Una vez a bordo, rodeada del lujo de primera clase, me acurruco en el asiento e intento recomponerme. Siempre me resulta doloroso separarme de mi madre; es atolondrada, desorganizada, pero de pronto perspicaz, y me quiere. Con un amor incondicional, el que todo niño merece de sus padres. El rumbo que toman mis pensamientos me hace fruncir el ceño, saco la BlackBerry y la miro consternada.

¿Qué sabe Christopher  del amor? Parece que no recibió el amor incondicional al que tenía derecho durante su infancia. Se me encoge el corazón y, como un céfiro suave, me vienen a la cabeza las palabras de mi Abuela: «Sí, Emma. Dios, ¿qué más necesitas? ¿Un rótulo luminoso en su frente?». Cree que Christopher  me quiere, pero, claro, ella es mi madre, ¿cómo no va a pensarlo? Para ella, me merezco lo mejor.m Frunzo el ceño. Es verdad, y, en un instante de asombrosa lucidez, lo veo. Es muy sencillo: yo quiero su amor. Necesito que Christopher Evans me quiera. Por eso recelo tanto de nuestra relación, porque, a un nivel profundo y esencial, reconozco en mi interior un deseo incontrolable y profundamente arraigado de ser amada y protegida.

Y, debido a sus cincuenta sombras, me contengo. El sado es una distracción del verdadero problema. El sexo es alucinante, y él es rico, y guapo, pero todo eso no vale nada sin su amor, y lo más desesperante es que no sé si es capaz de amar. Ni siquiera se quiere a sí mismo. Recuerdo el desprecio que sentía por sí mismo, y que el amor de ella era la única manifestación de afecto que encontraba «aceptable».Castigado —azotado, golpeado, lo que fuera que conllevara su relación—, no se considera digno de amor. ¿Por qué se siente así? ¿Cómo puede sentirse así? Sus palabras resuenan en mi cabeza: «Resulta muy difícil crecer en una familia perfecta cuando tú no eres perfecto».
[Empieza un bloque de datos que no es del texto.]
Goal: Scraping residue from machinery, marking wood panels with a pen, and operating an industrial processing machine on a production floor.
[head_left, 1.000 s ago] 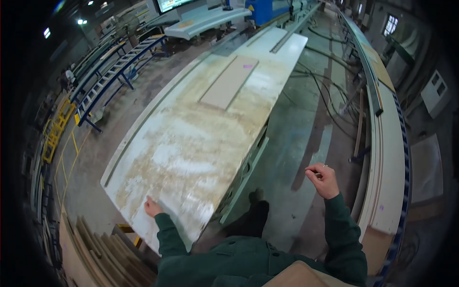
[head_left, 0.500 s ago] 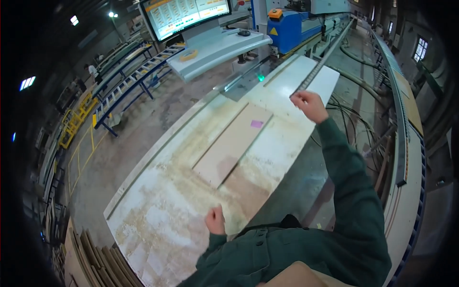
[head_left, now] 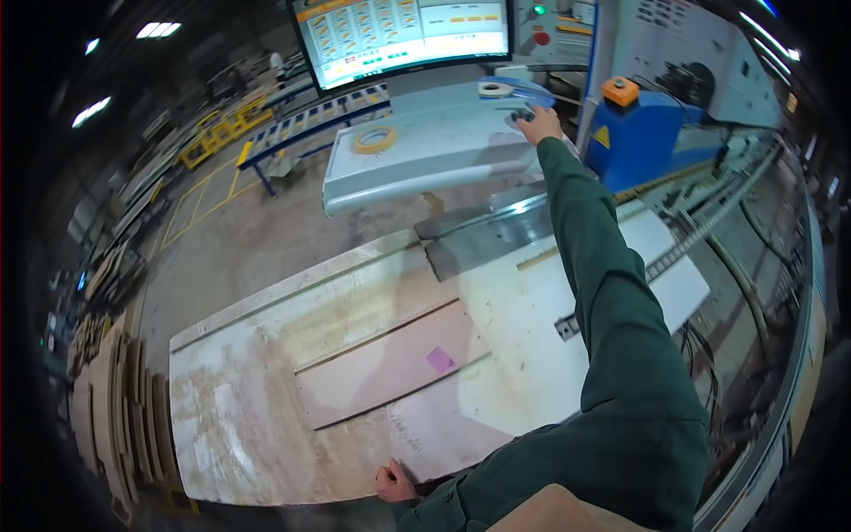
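Observation:
My right hand [head_left: 541, 126] stretches out to the grey console shelf [head_left: 425, 142], its fingers closed over a small dark computer mouse [head_left: 523, 115]. Above the shelf glows a monitor [head_left: 403, 40]. Down at the near edge of the worn white table, my left hand [head_left: 395, 481] is curled, with nothing visible in it. A flat rectangular panel [head_left: 381, 377] lies on that table [head_left: 239, 408], bearing a pink paper note [head_left: 440, 359]. The panel touches neither hand.
Yellowish tape rolls [head_left: 374, 140] sit on the shelf. A blue machine housing [head_left: 634, 133] with an orange-topped box [head_left: 620, 90] stands at the right. Upright boards [head_left: 133, 417] lean together at the left. Hoses [head_left: 745, 275] run along the right side.
My right hand has moved from above the table's far end up to the mouse. My view has turned toward the monitor. The left hand stays curled by the table's near edge.

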Demonstrator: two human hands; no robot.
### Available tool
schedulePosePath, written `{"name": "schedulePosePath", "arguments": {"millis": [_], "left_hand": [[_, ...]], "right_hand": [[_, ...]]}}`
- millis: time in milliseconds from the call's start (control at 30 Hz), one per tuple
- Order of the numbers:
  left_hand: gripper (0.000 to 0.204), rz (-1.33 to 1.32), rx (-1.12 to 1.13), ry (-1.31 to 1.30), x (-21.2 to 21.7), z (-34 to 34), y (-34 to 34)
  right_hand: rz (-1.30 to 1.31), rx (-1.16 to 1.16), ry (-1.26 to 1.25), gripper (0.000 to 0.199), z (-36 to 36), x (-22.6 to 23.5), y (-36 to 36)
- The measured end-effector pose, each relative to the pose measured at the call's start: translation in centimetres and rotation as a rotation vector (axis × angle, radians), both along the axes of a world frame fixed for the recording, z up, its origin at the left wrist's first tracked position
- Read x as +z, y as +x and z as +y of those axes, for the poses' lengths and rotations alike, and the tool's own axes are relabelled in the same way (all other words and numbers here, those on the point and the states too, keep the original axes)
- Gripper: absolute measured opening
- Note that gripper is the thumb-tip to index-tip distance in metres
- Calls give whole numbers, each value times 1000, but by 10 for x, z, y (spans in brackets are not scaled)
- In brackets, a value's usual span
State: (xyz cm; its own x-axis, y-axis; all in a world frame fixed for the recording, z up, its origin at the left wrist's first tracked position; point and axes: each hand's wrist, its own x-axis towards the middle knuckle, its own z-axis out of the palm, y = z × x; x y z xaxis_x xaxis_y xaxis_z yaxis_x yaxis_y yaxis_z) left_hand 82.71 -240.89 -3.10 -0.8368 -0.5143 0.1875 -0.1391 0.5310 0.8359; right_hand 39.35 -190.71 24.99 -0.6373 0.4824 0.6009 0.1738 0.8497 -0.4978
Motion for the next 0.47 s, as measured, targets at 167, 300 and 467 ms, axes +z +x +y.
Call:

Cierro los ojos, imagino su dolor, y no alcanzo a comprenderlo. Me estremezco al pensar que quizá he hablado demasiado. ¿Qué le habré confesado a Christopher en sueños? ¿Qué secretos le habré revelado?

Apago la BlackBerry, incapaz de librarme de la angustia. A Christopher  le pasa algo. Puede que «el problema» se le haya escapado de las manos. Me recuesto en el asiento, mirando el compartimento portaequipajes donde he guardado mis bolsas. Esta mañana, con la ayuda de mi madre, le he comprado a Christopher un pequeño obsequio para agradecerle los viajes en primera y el vuelo sin motor. Sonrío al recordar la experiencia del planeador... una auténtica gozada. Aún no sé si le daré la tontería que le he comprado. Igual le parece infantil; o, si está de un humor raro, igual no. Por una parte estoy deseando volver, pero por otra temo lo que me espera al final del viaje. Mientras repaso mentalmente las distintas posibilidades acerca de cuál puede ser «el problema», caigo en la cuenta de que, una vez más, el único sitio libre es el que está a mi lado. Meneo la cabeza al pensar que quizá Christopher haya pagado por la plaza contigua para que no hable con nadie. Descarto la idea por absurda: seguro que no puede haber nadie tan controlador, tan celoso. Cuando el avión entra en pista, cierro los ojos.